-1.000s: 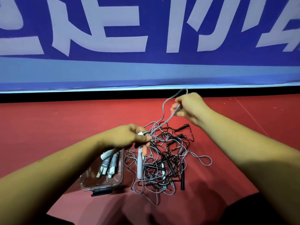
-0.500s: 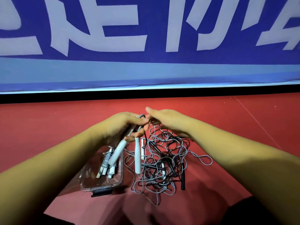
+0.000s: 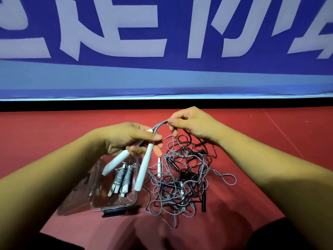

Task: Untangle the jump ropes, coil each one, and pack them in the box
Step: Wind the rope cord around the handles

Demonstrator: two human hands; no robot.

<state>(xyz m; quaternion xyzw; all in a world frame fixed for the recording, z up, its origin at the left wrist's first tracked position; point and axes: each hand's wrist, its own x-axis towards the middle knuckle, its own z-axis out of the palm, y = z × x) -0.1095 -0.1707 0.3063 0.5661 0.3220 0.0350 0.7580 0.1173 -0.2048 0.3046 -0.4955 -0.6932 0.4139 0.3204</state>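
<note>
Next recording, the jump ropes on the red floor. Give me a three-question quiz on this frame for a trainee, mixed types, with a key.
1. Fill in: the right hand pinches a grey ____ above the tangle.
2. Which grips both white handles? A left hand; B right hand; C neither.
3. True or false: the clear box holds coiled ropes.
Key: 1 cord; 2 A; 3 true.
</note>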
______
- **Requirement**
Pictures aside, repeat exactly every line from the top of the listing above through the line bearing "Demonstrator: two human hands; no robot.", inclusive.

- **Answer area**
-1.000s: 
-0.500s: 
+0.000s: 

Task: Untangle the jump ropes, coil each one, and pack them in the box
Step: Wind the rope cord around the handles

Demonstrator: two human hands; no robot.

With that, the answer is complete.